The required software has been installed on an Amazon EC2 machine image (AMI:ami-3dae4956). A makefile for recreating the analysis is located on GitHub (https://goo.gl/oVIuE0). Note the RAM requirements for determination of the appropriate size of instance.
3 RESULTS
Error correction of RNA sequencing resulted in a dramatic improvement in the number of error contains in sequence reads. This effect is highly variable depending on the specific error correction algorithm and kmer used as well as the depth of sequencing coverage. When reflecting on the different metrics, it becomes clear they vary with respect to the aggressiveness of correction. Researchers interested in selecting a tool may choose based on different metrics. For instance, some researchers may choose based on the corrector that makes the fewest mistakes while others may decide on a different optimality criteria. Despite the fact that the correctors are variable in efficacy, several patterns emerge. First, SGA is very aggressive when applied to transcriptome data. It makes, often by an order of magnitude, more reads better. This improvement however, if buffered by the fact that it makes the most reads worse and therefore is generally not an appropriate choice for the correction of transcriptome data. Next, the correction tool Lighter makes, in all of the tests conducted, the fewest number of reads worse (e.g., increases the nm tag value infrequently). For researchers concerned about erroneous correction, this appears to be an optimal choice. Lastly, both correctors bfc and Seecer appear to preform well for a variety of metrics and all tested sequencing depths.

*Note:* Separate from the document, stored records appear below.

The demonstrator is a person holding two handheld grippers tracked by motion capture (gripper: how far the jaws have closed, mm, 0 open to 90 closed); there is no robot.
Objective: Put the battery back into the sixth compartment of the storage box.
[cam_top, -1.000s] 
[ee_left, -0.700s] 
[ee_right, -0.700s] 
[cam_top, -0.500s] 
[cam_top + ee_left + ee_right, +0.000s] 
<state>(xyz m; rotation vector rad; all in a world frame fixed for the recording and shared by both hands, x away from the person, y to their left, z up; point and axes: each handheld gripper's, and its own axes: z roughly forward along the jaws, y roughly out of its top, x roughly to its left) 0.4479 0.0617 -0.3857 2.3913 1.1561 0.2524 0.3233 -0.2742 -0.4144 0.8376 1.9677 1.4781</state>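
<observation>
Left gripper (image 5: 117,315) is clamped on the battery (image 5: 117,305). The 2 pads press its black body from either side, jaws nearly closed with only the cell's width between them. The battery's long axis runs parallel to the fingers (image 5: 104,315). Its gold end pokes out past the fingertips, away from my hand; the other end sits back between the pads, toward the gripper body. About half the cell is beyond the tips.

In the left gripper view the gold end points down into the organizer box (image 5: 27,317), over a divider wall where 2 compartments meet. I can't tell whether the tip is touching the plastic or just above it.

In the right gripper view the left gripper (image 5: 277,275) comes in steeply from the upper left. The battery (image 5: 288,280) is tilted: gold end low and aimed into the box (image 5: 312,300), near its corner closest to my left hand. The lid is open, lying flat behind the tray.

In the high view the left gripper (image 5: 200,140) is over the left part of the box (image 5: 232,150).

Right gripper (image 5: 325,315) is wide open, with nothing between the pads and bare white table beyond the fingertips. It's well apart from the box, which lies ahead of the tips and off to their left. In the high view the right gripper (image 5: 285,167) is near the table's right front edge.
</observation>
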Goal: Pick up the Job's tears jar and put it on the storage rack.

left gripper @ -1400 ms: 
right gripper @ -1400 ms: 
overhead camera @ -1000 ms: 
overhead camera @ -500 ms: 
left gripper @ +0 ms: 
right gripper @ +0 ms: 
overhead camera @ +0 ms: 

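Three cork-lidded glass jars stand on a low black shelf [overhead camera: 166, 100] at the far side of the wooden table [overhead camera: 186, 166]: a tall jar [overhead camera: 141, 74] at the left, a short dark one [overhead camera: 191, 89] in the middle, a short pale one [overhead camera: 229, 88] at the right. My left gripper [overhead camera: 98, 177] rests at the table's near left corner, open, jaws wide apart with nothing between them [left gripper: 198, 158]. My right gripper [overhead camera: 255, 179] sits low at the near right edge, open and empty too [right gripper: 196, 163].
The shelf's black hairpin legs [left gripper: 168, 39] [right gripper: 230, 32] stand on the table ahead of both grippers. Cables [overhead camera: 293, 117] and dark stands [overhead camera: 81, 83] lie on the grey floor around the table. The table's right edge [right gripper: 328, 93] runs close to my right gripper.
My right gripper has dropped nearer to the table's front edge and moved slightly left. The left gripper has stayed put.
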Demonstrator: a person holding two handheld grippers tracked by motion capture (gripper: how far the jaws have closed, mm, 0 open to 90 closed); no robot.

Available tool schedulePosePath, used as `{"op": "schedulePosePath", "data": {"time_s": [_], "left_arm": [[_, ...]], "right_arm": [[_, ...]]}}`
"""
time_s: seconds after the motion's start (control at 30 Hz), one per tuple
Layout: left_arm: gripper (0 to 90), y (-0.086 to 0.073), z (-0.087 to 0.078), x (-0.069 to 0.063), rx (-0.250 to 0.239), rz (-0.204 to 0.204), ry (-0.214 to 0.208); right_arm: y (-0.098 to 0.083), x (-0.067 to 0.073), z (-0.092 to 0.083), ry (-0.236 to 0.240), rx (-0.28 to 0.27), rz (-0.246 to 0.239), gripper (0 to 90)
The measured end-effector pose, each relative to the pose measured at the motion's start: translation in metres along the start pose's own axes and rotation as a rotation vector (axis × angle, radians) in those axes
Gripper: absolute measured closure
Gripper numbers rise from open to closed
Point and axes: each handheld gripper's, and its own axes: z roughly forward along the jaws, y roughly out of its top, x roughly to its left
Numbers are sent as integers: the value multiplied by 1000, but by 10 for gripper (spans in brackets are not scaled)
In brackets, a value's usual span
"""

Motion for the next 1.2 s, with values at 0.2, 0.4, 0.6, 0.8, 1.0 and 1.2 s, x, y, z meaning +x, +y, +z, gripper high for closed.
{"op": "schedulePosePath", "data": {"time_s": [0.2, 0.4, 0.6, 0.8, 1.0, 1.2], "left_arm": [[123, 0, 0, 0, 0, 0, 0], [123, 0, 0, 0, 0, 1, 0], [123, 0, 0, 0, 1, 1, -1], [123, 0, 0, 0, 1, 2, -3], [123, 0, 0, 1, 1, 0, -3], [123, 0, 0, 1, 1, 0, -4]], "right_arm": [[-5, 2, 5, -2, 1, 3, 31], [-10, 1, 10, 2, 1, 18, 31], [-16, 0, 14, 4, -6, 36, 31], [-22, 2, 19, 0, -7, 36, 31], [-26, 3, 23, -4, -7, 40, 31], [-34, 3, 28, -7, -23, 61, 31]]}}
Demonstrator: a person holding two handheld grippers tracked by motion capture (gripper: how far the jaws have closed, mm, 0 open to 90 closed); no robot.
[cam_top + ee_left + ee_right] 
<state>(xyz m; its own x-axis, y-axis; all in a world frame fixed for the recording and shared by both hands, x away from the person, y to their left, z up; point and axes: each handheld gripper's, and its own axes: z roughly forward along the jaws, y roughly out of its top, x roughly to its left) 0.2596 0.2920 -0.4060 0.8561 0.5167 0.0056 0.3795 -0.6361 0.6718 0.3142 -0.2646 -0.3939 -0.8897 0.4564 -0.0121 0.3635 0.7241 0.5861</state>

For low coverage transcriptome sequencing, the data presented in Tables 1 and 2 suggest that bfc may optimize error correction; this finding is constant in all of the tests involving lower coverage data. As the amount of sequencing coverage increases past 50 million paired end reads (Tables 3 and 4), the correction tool Seecer becomes more favorable, though this recommendation comes with the cautionary note on RAM usage. Seecer uses in excess of 1Gb of RAM per 1 million paired end reads. This reasonably large RAM requirement may be limiting for some researchers.
4 DISCUSSION
Lighter, bfc, SGA and BLESS were all developed for genomic data – that many of them performed quite well was somewhat surprising, given the unique characteristics of transcriptome data. In contrast to these, Seecer was developed specifically for transcriptome sequence data. While it was most efficacious when applied to high coverage data (though with high RAM requirement), it also performed well for lower coverage datasets. bfc was most efficacious at low coverages, and was slightly worse than Seecer at higher coverage.
5 CONCLUSION
In conclusion, I offer the following recommendations for researchers interested in selecting an optimal tool for error correction.
For sequencing experiments where less than 50 million paired end reads are collected, the software bfc appears to offer an optimal solution, with SEECER running a close second.
For sequencing experiments where more than 50 million paired end reads are collected, the software Seecer is best, though at the cost of high RAM requirement. Bfc runs a close second.
In higher coverage data where a large amount of RAM is not available, bfc should be chosen.
If the research is sensitive to erroneous correction, even in the face of overall poorer performance, the Lighter package should be optimal.
ACKNOWLEDGEMENT
Funding: This work was supported by start up funds provided by the College of Life Science and Agriculture at the University of New Hampshire.